» **PROBLEM TO SOLVE**:
Within the data that follows, set down exactly the lines from the one containing "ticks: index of" through the one containing "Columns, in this", both ends included.

Data items
----

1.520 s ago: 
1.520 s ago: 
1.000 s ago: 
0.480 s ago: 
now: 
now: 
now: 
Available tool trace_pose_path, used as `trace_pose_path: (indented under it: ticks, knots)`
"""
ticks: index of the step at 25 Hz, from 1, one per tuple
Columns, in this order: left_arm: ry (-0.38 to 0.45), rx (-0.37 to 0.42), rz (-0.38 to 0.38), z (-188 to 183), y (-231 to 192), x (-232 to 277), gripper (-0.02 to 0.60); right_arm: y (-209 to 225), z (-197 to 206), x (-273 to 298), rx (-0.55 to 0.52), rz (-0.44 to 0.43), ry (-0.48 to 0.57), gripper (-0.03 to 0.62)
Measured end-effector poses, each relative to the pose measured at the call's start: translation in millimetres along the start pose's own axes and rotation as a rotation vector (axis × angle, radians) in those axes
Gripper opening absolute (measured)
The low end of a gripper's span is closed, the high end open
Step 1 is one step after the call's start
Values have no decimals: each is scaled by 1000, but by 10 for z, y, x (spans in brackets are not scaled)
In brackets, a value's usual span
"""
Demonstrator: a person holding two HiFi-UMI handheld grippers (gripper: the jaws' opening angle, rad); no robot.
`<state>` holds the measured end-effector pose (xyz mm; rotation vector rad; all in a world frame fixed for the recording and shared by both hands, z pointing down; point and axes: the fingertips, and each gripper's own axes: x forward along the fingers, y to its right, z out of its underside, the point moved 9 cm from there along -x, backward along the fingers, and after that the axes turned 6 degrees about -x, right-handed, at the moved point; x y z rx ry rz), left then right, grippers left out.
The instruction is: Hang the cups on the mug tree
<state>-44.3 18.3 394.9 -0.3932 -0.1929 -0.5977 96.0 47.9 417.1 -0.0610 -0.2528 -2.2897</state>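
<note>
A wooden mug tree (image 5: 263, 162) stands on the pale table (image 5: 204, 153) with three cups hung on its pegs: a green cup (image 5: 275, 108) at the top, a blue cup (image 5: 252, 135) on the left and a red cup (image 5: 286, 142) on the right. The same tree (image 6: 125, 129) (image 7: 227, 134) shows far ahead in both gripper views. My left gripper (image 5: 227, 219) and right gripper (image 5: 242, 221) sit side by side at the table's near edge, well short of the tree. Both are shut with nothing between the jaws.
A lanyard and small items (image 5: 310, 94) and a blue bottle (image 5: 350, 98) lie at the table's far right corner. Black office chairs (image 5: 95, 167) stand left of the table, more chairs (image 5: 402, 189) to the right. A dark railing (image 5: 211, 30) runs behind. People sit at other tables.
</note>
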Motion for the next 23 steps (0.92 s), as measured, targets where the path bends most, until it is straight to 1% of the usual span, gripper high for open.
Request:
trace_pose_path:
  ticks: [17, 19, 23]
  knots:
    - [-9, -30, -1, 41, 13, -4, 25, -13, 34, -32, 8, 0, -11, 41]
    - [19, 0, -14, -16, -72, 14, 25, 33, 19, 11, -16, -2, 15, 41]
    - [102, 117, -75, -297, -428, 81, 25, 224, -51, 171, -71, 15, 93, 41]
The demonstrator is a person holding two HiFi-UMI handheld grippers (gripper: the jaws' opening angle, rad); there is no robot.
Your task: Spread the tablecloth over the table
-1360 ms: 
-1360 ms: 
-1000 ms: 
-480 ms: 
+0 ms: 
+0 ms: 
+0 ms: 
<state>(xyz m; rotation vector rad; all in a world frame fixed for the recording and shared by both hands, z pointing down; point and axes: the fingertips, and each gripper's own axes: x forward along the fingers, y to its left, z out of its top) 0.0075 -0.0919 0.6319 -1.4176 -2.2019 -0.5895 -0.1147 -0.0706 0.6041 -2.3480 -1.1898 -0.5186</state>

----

» **RESULT**:
ticks: index of the step at 25 Hz, from 1, one per tuple
Columns, in this order: left_arm: ry (-0.38 to 0.45), rx (-0.37 to 0.42), rz (-0.38 to 0.38), z (-188 to 183), y (-231 to 192), x (-232 to 277), gripper (-0.02 to 0.60); right_arm: y (-209 to 225), z (-197 to 206), x (-273 to 298), rx (-0.55 to 0.52), rz (-0.44 to 0.43), ry (-0.48 to 0.57), gripper (-0.03 to 0.62)

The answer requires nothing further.